Task item> Copy out, from the entries below, each line holding the string "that".
### Data for review ###
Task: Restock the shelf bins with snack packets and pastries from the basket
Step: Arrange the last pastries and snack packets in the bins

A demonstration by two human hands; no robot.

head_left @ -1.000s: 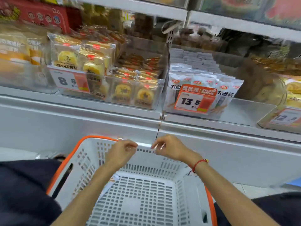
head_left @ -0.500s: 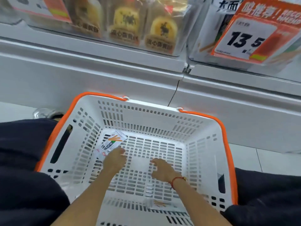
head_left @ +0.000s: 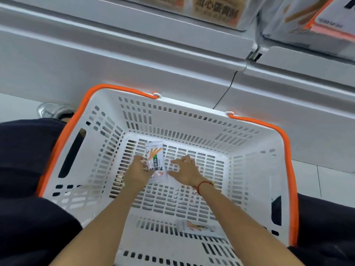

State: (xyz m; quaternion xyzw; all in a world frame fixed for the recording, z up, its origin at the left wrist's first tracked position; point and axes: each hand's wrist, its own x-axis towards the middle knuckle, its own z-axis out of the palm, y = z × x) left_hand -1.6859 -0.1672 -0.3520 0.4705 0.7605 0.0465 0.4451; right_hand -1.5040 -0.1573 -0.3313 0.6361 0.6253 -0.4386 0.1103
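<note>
Head view, looking down into a white slotted basket with an orange rim, set on the floor between your dark-clothed knees and against the grey base of a shelf unit. Both of your hands are deep in the basket near the middle of its floor. Your left hand grasps a snack packet along its left edge; the packet is white, long and narrow, printed with orange sticks, a green band and dark characters, and it stands tilted with its top end pointing away from you. Your right hand is released, fingers spread and lightly bent, just beside the packet's right edge; whether it touches the packet is hard to tell. A red cord bracelet circles your right wrist.

A second packet of the same white and orange kind lies flat on the basket floor near the closest wall, to the right of your right forearm; it is blurred and its print cannot be read.

At the top edge, the shelf bins are cut off, showing only the lower strip of a yellow-brown pastry label and, to the right, a corner of an orange price tag. Part of a grey shoe shows at the left, half hidden behind your knee and the basket rim
</note>
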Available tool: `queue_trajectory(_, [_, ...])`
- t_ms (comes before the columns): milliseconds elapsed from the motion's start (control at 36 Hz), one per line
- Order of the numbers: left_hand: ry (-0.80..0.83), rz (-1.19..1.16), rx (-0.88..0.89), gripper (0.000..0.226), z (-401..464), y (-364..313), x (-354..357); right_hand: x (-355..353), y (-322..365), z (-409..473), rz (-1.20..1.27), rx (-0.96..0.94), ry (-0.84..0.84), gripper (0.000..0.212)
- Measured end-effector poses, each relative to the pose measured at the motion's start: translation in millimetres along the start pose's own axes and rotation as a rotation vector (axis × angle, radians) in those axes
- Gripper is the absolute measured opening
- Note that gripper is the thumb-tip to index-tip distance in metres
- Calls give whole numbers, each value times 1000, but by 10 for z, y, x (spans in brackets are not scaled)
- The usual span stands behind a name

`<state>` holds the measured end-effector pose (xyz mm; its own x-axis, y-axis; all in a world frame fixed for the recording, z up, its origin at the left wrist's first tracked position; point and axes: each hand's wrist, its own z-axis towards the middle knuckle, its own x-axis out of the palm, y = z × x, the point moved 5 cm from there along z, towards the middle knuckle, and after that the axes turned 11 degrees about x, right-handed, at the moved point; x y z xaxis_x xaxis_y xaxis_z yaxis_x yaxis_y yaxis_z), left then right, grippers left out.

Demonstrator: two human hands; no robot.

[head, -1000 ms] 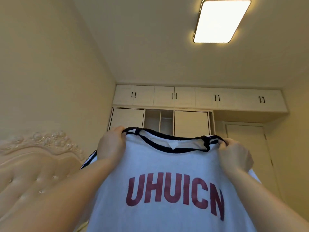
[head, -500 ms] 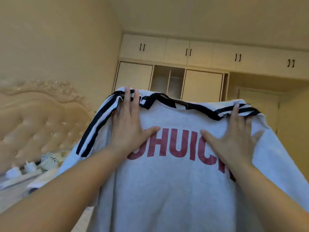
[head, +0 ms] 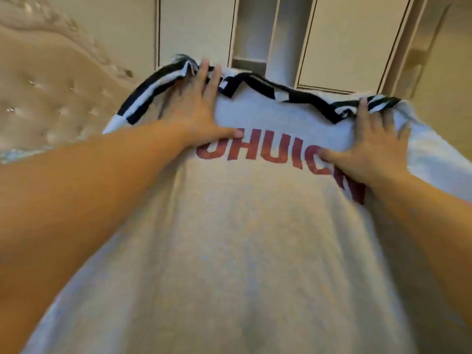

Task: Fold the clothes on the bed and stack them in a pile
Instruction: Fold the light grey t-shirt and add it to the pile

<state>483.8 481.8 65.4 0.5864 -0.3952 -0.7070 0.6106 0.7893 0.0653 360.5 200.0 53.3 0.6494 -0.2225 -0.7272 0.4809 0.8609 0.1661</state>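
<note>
Since the earlier frame, both hands and the shirt's collar end have been carried lower against the wardrobe. The left hand (head: 196,111) is laid flat with fingers straight on the shirt (head: 229,238) beside the striped collar (head: 281,92); the right hand (head: 375,146) is spread likewise on the far right shoulder, nothing being gripped. The shirt's long axis runs from the hands back toward the viewer, both hands equally near its far end. A headboard (head: 51,93) is seen at left, a wardrobe (head: 344,42) beyond.
</note>
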Motion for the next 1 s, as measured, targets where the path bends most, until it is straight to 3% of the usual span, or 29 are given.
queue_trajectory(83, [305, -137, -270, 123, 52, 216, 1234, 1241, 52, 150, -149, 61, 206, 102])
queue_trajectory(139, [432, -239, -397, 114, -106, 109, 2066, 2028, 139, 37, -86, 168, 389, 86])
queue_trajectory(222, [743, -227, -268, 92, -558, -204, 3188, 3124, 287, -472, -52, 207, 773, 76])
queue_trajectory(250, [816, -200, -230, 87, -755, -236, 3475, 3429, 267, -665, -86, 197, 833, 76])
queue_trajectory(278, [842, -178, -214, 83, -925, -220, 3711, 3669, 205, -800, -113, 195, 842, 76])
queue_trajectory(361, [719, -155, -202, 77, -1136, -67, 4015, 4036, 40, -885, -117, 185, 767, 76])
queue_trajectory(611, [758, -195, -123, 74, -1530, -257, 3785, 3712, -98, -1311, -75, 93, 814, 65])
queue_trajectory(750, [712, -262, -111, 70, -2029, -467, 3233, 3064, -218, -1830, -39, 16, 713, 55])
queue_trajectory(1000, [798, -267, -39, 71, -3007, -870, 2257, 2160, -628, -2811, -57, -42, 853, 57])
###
Response to this exercise>
- Note that gripper is the thumb-tip to index-tip distance in metres
`<state>` holds the measured end-effector pose (xyz mm; its own x-axis, y-axis; all in a world frame fixed for the recording, z up, its origin at the left wrist's first tracked position; point and axes: each hand's wrist, its own z-axis towards the middle knuckle, its own x-axis out of the palm, y = z × x, the point moved 5 cm from there along z, towards the middle knuckle, and after that the axes turned 11 degrees about x, right-handed, at the moved point; x y z xaxis_x xaxis_y xaxis_z yaxis_x yaxis_y yaxis_z), left then right, grippers left out.

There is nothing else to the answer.